Having determined that Erie’s constitutional analysis did not require the federal court to apply South Carolina’s rule, Justice Brennan next considered whether York did. He acknowledged that York evinced a “broader policy” than Erie, requiring federal courts to follow state practices even of “form and mode” (as opposed to clearly substantive law) if ignoring them would substantially affect the outcome of the litigation. 356 U.S. at 536. Thus, Byrd reaffirmed that, under York, federal courts should apply outcome-determinative state law even on procedural issues as to which there is federal constitutional authority to make its own rule. Brennan even conceded that, absent other considerations, the outcome determinative test would very likely require the court to apply state law to the judge-jury issue before it in Byrd. 356 U.S. at 537.

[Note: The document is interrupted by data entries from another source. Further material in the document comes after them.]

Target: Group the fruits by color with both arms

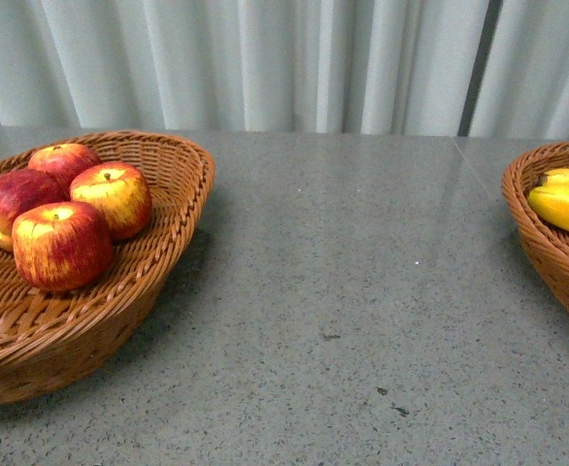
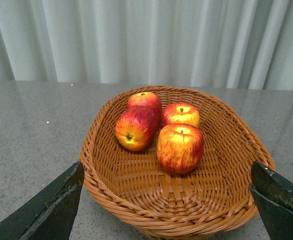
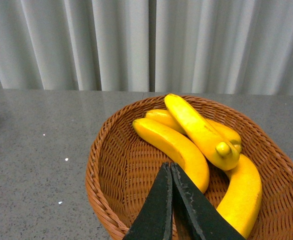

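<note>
Several red apples point(image 1: 63, 245) streaked with yellow lie in the wicker basket point(image 1: 183, 194) at the left of the front view. Yellow bananas point(image 1: 566, 202) lie in a second wicker basket point(image 1: 537, 243) at the right edge. In the left wrist view the apples point(image 2: 180, 148) sit in their basket point(image 2: 136, 195), and my left gripper point(image 2: 166, 172) stands open above its near rim, its black fingers point(image 2: 51, 207) wide apart and empty. In the right wrist view several bananas point(image 3: 174, 145) lie in their basket point(image 3: 106, 165), and my right gripper point(image 3: 169, 167) is shut above them, holding nothing.
A grey speckled tabletop point(image 1: 362, 291) stretches between the two baskets. A pale pleated curtain point(image 1: 284, 58) hangs behind the table. Neither arm shows in the front view.
</note>
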You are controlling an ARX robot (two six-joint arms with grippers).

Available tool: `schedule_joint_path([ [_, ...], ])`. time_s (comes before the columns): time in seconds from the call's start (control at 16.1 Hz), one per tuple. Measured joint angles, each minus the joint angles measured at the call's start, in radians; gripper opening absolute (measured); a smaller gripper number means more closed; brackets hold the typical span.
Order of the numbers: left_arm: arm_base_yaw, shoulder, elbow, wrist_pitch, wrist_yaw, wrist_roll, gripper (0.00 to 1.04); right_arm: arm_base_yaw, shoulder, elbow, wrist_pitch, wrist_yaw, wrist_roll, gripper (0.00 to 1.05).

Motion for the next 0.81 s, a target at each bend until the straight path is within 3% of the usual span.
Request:
schedule_joint_path([
  [0.12, 0.0, 0.0, 0.0, 0.0, 0.0, 0.0, 0.98, 0.0, -0.033, 0.0, -0.042, 0.0, 0.0, 0.02],
  [0.19, 0.0, 0.0, 0.0, 0.0, 0.0, 0.0, 0.98, 0.0, -0.143, 0.001, -0.198, -0.002, 0.0, 0.02],
  [0.75, 0.0, 0.0, 0.0, 0.0, 0.0, 0.0, 0.98, 0.0, -0.189, 0.001, -0.198, 0.0, 0.002, 0.02],
  [0.81, 0.0, 0.0, 0.0, 0.0, 0.0, 0.0, 0.98, 0.0, -0.189, 0.001, -0.198, 0.0, 0.002, 0.24],
])
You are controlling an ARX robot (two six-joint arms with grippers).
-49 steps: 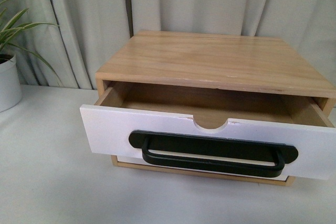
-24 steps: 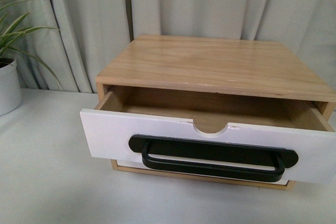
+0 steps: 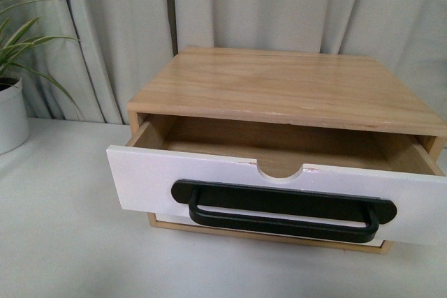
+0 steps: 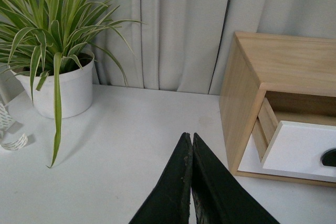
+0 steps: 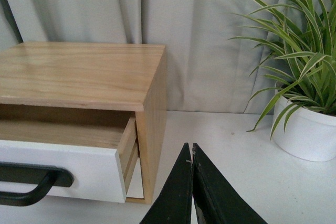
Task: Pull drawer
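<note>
white table (image 3: 63,242) — drawer (image 3: 279,190) half-open

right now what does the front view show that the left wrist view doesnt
Only the front view shows the drawer across its full width, pulled out, with its black bar handle, the half-round notch and the bare wooden inside.

Only the left wrist view shows the left gripper, shut and empty above the table, plus the cabinet's side panel.

Both show the wooden cabinet, the open drawer's white front, the potted plant and the curtain.
</note>
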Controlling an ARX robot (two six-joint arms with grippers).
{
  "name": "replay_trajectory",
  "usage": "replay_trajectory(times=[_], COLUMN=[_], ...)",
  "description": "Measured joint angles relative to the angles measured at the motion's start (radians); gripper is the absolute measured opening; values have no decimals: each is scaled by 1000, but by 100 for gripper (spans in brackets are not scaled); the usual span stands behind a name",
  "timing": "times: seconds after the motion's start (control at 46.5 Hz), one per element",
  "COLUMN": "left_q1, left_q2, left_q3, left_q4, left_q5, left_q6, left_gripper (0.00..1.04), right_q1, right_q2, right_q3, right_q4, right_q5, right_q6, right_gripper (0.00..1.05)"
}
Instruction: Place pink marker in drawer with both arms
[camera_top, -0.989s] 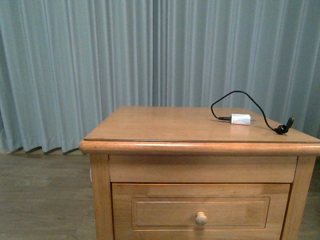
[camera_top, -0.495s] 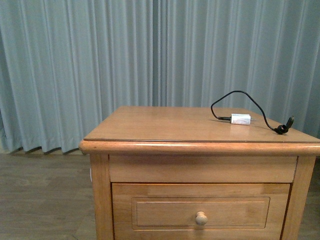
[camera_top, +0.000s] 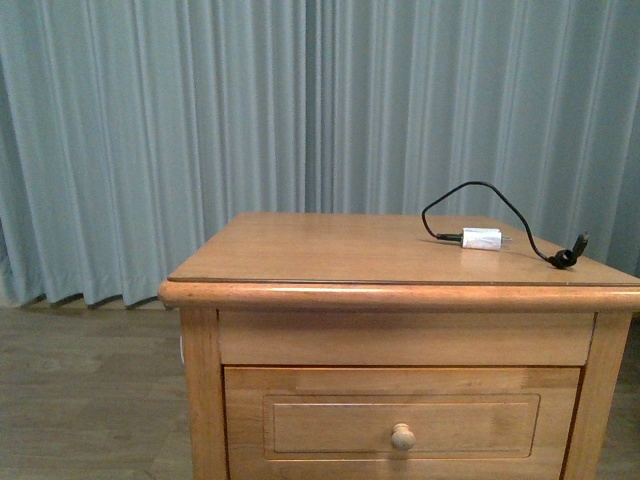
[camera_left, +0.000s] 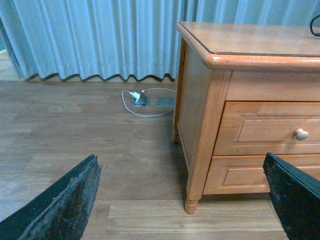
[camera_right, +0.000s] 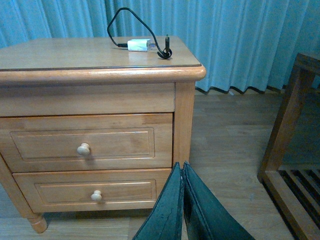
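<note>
From where I sit, nothing of the job has begun: both arms hang back from the nightstand (camera_top: 300, 250) and no part of either shows in the front view. Starting on the left, my left gripper (camera_left: 182, 200) has its fingers spread wide apart with nothing between them, looking past bare wooden floor (camera_left: 75, 130) at the nightstand's side and at a white plug with a looped cable (camera_left: 142, 100) at a floor socket by the curtain (camera_left: 100, 35). Moving across, the drawer (camera_top: 400, 420) is fully closed, its round knob (camera_top: 402, 436) untouched; a second drawer (camera_right: 92, 192) sits below it, seen from the right wrist. On the top, toward the right rear, lies a white charger block (camera_top: 481, 239) with a black cable (camera_top: 480, 190) arching over it. The pink marker I cannot find in any view: not on the top, not on the floor, not in either gripper. On the right, my right gripper (camera_right: 182, 200) has its fingers pressed together, and I see nothing held in them. A wooden slatted frame (camera_right: 290, 150) stands off to that side. My judgement is that the step in hand is the approach. The next move calls for one arm to reach the upper knob and pull the drawer open, and for me to locate the marker first.
</note>
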Motion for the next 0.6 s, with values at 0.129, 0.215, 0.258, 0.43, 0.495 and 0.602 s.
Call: replay_trajectory(times=[0.129,0.215,0.258,0.43,0.495,0.602], left_q1=[0,0,0,0,0,0], left_q2=[0,0,0,0,0,0], left_q3=[0,0,0,0,0,0], left_q4=[0,0,0,0,0,0], left_q5=[0,0,0,0,0,0], left_q6=[0,0,0,0,0,0], left_gripper=[99,99,99,99,99,99], right_q1=[0,0,0,0,0,0], right_q2=[-41,-62,-101,-232,-232,-233], right_q3=[0,0,1,1,1,1], right_q4=[-43,-63,-109,-236,-240,-241], right_q5=[0,0,0,-1,0,0], right_q6=[0,0,0,0,0,0], right_gripper=[1,1,1,1,1,1])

However, Justice Brennan went on to hold that, in deciding whether to follow state law in matters of “form and mode” (that is, the area in which the court follows state law as a matter of policy rather than constitutional command), the federal court must consider not only the York policy of uniform outcomes in diversity cases, but also any countervailing federal policies that arise from the federal court’s status as an independent judicial system. In Byrd, the constitutional right to jury trial under the Seventh Amendment to the Constitution was at least tangentially implicated in making the choice between judge and jury. Given the importance of that right in the administration of federal courts, Justice Brennan concluded that the Erie policy of maximizing uniformity of outcome should yield to the federal policy of broad availability of jury trial. 356 U.S. at 538-539.
Because Byrd reaffirmed that state rules of form and mode should usually be applied if they might prove outcome determinative, it still appeared after Byrd that state procedural rules would often displace the Federal Rules of Civil Procedure in diversity cases. It remained for the Warren Court to rescue the Rules in Hanna v. Plumer, 380 U.S. 460 (1965).